Breusch-Godfrey Serial Correlation LM Test: F-statistic 1.327434     Prob. F (2,9) 0.3125
Obs*R-squared 5.011391     Prob. Chi-Square (2) 0.0816
Heteroskedasticity Test: Breusch-Pagan-Godfrey F-statistic 0.858557     Prob. F(10,11) 0.5912
Obs*R-squared 9.643964     Prob. Chi-Square (10) 0.4723
Heteroskedasticity Test: Harvey F-statistic 1.137951     Prob. F(10,11) 0.4152
Obs*R-squared 11.18654     Prob. Chi-Square (10) 0.3432
Jarque-Bera  F-statistic 1.597555    Prob. 0.449879

Source: Author’s computation using E views 10

Figure 1: CUSUM Test

Source: Extracted from E views 10

Figure 2: CUSUM of Squares Test

Source: Extracted from E views

SUMMARY, CONCLUSION AND SUGGESTION

This study seeks to establish the relationship between agriculture value added and some selected macroeconomic factors in Nigeria from 2000-2022 using the ARDL approach. The results of the model shows that in the long run, real exchange rate (LNREXR), foreign direct investment (LNFDI)

(Proxy for technology (TECH)), GDP per capita (LNGDPC) (proxy for market size (MKT)) and index of human capital per person (LNIHC) (proxy for labour) are statistically significant in influencing agriculture value added (LNAGVAL) in Nigeria. However, GDP per capita (LNGDPC) is shown to negatively affect agriculture value added while exchange rate (LNREXR), foreign direct investment (LNFDI), and index of human capital per person (LNIHC) exhibit positive impact on agriculture value added in the long run. In the short-run, current value of real exchange rate (D(LNREXR)), current value of foreign direct investment (D(LNFDI)) showed positive effect on agriculture value added. On the contrary, current value of GDP per capita (D(LNGDPC)) displayed an inverse relationship with agriculture value added in the short-run.

Additionally, Table 3 reveals that inflation rate (LNINFR) is negatively signed and insignificant at any standard significance level. Also, gross capital formation (LOGGCF) has a positive but insignificant impact on agriculture value added in the long-run but in the short-run it showed a significantly negative relationship with agriculture value added. Nevertheless, agriculture is a sector of prime importance in every economy.

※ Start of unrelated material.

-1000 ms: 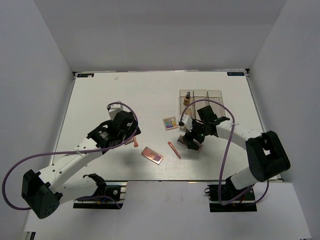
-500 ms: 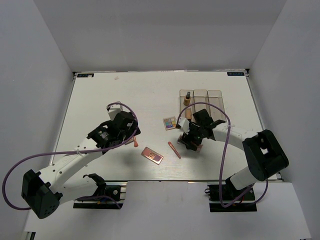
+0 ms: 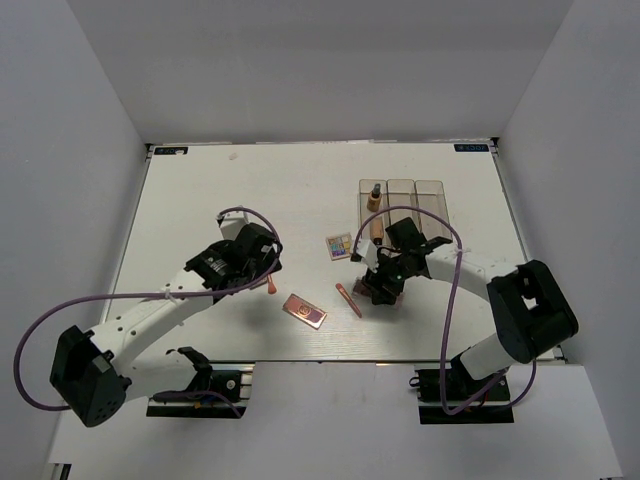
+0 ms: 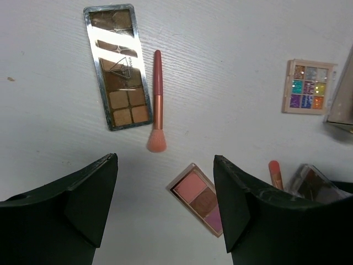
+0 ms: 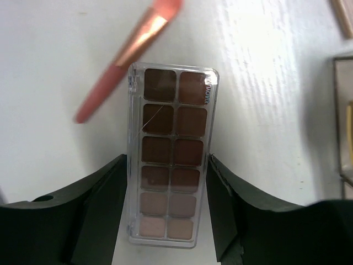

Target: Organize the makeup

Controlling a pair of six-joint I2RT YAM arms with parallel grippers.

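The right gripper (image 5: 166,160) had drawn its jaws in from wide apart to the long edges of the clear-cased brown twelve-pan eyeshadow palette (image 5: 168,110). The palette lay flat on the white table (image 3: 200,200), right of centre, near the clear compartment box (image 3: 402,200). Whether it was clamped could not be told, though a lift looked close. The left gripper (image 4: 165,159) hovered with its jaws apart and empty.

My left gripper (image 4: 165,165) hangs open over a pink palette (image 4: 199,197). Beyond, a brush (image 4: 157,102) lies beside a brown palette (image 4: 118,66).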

Its economic contributions flow from being a source of livelihood to the majority of workers to serving as a primary source for food and nutrition. Agricultural activity of producing primary commodities is becoming extremely difficult for realizing a decent standard of living beyond subsistence level in this recent global economy. Nigeria must devise policies and actions to increase productivity and export in agriculture sector. As such adding value to agriculture should be the policy direction and focus of the government. In this regard, Nigerian government should promote policies (security issues) that are directed at attracting more foreign direct investment inflow to the agricultural sector so as to boost technology and agriculture value added. Similarly, it is critical to invest in human capital through training and education, given that agricultural technology is rapidly evolving. Invariably, research and development is also necessary to increase agriculture value added. Lastly, through fiscal and monetary policies management, it is also vital for Nigerian government to increase agriculture value added by controlling inflation and building a stable exchange rate that will enhance foreign exchange earnings, encourage flexibility and competitiveness of farmer.